The Son has the deepest colours; a thick heavy garment of the reddish-brown of earth and a cloak of the blue of heaven. In his person he unites heaven and earth, the two natures are present in him, and over his right shoulder there is a band of gold running through the earthly garment, as his divinity suffuses and transfigures his earthly being.
The Father seems to wear all the colours in a kind of fabric that changes with the light, that seems transparent, that cannot be described or confined in words. And this is how it should be. No one has seen the Father, but the vision of him fills the universe.
The wings of the angels or persons are gold. Their seats are gold. The chalice in the centre is gold, and so is the roof of the house. Whether they sit, whether they fly, all is perfect, precious, and worthy. In stasis, when there is no activity apparent on the part of God, his way is golden. The light that shines around their heads is white, pure light. Gold is not enough to express the glory of God, only light will do, and that same white becomes the holy table, the place of offering. God is revealed and disclosed here, at the heart, in the ‘whiteness’ of untouchable light.
The Father looks forward, and it is difficult to tell whether he looks up at the Son or down to the chalice on the table, but his gesture expresses a movement towards the Son. ‘This is my Son, listen to him…’ The hand of the Son points on, around the circle, to the Spirit. In this simple depiction we see the movement of life towards us, The Father sends the Son, the Son sends the Spirit. The life flows clockwise around the circle and we complete the circle. As the Father sends the Son, as the Son sends the Holy Spirit, so we are invited and sent to complete the circle of the Godhead - with our response.
We respond to the movement of the Spirit who points us to Jesus. And he shows us the Father in whom all things come to fruition. This is the counter-clockwise movement of our lives, in response to the movement of God. In this counter-acting way the Spirit touches us and leads us by ways we may not be aware of to Jesus, the Son of God, and it leads to a tree. A great tree in the heat of the day spreads its shade. It is a place of security, a place of peace, a place where we begin to find out the possibilities of who we can be. It is no ordinary tree. It stands above the Son in the picture, and stands above the altar-table where the lamb lies within the chalice.
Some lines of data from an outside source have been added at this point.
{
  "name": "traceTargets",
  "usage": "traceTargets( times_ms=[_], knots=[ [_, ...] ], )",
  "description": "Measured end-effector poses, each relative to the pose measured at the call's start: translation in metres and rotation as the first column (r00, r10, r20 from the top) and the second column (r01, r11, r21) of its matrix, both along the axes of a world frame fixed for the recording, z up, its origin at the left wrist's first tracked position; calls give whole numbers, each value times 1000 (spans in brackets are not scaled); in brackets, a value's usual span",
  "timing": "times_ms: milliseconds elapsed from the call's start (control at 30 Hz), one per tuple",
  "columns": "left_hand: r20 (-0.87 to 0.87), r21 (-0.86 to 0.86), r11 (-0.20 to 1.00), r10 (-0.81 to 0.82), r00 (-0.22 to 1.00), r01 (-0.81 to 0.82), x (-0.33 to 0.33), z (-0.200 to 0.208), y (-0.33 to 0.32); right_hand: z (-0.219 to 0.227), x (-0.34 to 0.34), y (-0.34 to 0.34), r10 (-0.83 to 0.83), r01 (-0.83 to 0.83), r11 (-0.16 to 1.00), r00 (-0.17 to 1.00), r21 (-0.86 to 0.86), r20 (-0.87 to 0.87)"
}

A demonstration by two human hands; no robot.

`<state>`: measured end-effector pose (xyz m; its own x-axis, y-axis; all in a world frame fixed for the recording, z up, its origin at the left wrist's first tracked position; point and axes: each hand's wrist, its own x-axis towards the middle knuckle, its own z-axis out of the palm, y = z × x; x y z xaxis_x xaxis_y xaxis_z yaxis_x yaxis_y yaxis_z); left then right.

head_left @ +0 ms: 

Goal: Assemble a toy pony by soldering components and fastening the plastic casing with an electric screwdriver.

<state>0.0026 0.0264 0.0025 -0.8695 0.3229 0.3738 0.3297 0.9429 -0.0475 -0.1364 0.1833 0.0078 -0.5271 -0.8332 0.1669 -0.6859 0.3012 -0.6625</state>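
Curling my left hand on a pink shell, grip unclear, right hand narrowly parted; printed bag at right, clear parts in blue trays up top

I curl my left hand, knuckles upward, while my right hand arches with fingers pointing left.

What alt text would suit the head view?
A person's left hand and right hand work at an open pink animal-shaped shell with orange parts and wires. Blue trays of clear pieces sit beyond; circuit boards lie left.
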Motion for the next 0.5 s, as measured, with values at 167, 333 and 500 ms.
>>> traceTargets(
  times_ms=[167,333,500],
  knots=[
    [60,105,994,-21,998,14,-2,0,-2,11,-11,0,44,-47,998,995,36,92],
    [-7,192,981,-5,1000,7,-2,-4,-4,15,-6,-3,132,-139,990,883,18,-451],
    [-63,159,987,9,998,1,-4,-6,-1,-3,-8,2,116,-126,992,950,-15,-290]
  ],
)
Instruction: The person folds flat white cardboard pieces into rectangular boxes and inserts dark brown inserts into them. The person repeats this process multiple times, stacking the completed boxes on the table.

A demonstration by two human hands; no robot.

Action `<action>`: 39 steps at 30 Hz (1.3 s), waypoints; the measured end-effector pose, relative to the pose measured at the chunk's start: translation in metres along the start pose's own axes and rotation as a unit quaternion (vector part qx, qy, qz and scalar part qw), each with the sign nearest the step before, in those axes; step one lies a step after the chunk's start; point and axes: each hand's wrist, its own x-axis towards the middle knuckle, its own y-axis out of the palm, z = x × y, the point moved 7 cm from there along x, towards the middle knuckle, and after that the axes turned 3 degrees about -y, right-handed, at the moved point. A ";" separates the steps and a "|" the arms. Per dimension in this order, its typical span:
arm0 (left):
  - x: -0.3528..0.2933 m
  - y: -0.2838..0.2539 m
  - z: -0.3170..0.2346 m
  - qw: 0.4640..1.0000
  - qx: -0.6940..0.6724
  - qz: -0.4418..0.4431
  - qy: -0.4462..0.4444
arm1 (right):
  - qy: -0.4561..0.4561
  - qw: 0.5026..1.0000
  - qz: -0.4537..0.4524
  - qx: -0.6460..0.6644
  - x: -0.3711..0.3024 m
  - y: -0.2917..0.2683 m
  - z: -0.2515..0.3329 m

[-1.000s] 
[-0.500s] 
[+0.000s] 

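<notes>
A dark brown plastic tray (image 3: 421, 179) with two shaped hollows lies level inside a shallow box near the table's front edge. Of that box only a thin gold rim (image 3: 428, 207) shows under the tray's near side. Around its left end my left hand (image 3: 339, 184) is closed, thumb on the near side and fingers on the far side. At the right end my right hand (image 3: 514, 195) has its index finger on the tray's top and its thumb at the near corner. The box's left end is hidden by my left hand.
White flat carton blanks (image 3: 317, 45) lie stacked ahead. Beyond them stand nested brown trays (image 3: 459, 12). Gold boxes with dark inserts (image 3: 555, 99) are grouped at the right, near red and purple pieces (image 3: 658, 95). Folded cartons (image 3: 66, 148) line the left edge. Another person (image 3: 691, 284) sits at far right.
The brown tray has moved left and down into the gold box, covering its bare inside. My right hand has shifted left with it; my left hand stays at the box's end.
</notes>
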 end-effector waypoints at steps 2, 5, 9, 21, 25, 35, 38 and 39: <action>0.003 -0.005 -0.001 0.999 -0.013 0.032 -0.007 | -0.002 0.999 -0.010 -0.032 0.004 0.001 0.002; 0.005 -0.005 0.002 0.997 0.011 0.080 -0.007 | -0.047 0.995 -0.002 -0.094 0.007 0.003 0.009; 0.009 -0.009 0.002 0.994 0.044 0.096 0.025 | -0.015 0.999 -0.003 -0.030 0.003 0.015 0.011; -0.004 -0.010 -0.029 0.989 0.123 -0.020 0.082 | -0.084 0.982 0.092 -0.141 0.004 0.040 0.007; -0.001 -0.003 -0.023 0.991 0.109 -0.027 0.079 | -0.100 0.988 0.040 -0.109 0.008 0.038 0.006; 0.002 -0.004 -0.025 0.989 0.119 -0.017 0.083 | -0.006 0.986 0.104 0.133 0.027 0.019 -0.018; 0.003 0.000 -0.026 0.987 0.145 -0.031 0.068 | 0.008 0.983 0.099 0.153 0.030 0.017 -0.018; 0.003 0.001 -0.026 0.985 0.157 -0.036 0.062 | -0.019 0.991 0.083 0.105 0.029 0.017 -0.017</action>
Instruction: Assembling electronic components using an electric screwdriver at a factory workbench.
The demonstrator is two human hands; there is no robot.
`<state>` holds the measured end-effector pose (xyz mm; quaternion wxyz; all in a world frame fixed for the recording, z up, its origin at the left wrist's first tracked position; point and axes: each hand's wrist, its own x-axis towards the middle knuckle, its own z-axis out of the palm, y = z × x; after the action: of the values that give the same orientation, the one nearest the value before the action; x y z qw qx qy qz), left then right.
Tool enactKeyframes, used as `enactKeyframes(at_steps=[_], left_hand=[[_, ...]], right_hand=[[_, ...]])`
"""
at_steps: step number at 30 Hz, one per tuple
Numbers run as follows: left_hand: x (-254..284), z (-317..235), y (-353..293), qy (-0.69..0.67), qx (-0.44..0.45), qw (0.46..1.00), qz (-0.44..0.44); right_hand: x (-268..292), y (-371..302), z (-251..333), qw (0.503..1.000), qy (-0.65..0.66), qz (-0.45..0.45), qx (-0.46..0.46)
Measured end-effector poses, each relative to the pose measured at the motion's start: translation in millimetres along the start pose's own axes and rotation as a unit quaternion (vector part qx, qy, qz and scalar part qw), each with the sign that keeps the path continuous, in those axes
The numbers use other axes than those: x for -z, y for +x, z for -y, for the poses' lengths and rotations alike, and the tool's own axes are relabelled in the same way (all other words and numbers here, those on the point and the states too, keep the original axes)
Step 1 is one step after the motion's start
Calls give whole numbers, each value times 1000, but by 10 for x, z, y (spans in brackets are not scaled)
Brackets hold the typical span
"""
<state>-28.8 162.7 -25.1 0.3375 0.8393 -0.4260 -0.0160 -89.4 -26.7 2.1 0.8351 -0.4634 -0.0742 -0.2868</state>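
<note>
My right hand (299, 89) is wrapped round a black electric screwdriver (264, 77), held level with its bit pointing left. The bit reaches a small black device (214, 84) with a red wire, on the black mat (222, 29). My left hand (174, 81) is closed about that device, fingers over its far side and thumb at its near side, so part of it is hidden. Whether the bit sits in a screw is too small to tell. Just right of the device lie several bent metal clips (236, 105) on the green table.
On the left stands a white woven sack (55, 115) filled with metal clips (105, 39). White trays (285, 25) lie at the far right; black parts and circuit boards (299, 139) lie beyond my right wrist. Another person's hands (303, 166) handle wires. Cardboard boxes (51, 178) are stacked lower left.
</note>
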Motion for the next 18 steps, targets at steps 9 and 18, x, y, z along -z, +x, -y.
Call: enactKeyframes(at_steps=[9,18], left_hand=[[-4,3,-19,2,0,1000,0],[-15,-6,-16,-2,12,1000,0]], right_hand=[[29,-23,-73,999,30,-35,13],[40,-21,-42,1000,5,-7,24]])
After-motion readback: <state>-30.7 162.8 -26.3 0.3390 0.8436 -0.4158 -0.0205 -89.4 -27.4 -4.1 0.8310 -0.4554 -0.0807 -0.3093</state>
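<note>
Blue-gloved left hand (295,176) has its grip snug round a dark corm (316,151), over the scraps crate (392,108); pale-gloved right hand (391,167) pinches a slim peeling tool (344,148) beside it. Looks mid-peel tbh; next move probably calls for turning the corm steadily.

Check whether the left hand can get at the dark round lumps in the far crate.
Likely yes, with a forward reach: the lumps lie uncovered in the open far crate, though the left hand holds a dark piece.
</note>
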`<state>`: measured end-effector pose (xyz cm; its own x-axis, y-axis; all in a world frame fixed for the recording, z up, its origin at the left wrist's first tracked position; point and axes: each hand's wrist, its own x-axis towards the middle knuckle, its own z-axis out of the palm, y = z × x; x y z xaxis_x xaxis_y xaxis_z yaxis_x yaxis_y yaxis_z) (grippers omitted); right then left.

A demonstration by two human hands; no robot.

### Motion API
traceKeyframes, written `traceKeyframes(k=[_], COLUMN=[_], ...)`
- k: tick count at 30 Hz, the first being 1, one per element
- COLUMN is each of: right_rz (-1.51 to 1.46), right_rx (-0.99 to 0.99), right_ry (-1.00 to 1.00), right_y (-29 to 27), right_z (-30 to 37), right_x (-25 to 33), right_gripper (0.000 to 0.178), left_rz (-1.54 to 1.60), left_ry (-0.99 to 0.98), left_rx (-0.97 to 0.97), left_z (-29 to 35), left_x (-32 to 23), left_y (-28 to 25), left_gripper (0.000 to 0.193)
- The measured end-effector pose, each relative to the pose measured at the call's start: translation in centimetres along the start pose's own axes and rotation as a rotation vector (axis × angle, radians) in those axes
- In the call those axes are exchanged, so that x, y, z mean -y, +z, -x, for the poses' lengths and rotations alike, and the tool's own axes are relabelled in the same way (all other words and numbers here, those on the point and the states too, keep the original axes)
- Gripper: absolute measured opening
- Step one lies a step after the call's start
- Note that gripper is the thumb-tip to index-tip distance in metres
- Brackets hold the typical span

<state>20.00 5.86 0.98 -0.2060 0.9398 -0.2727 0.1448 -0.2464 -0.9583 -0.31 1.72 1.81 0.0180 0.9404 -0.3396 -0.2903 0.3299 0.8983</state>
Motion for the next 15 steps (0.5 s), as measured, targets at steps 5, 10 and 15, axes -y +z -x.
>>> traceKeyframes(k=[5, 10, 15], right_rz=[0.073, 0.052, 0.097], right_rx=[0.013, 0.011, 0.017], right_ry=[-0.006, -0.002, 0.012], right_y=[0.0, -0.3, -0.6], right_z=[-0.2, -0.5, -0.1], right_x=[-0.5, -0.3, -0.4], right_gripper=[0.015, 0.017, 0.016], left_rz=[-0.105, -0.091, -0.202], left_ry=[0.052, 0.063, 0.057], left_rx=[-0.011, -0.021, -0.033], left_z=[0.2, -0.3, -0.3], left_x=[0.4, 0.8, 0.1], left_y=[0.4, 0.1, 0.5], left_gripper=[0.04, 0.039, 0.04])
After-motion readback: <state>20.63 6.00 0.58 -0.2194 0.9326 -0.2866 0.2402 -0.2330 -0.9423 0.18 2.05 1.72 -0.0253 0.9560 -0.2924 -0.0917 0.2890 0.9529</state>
The tree is on the way to the house. Over the head of the Father is the house of the Father. It is the goal of our journey. It is the beginning and end of our lives. Its roof is golden. Its door is always open for the traveller. It has a tower, and its window is always open so that the Father can scan the roads for a glimpse of a returning prodigal.
The table or altar lies at the centre of the picture. The holy meal brought to the table. All points to this space, this mystery. Within it, everything about God is summed up and expressed, his power, his glory, and above all, his love and it is expressed in such a way that we can reach it. For the space at this table is on our side. We are invited to join the group at the table. We are invited to complete the circle, to complete the movements of God in the world by our own response.
What do you see in the icon? How does it speak to you?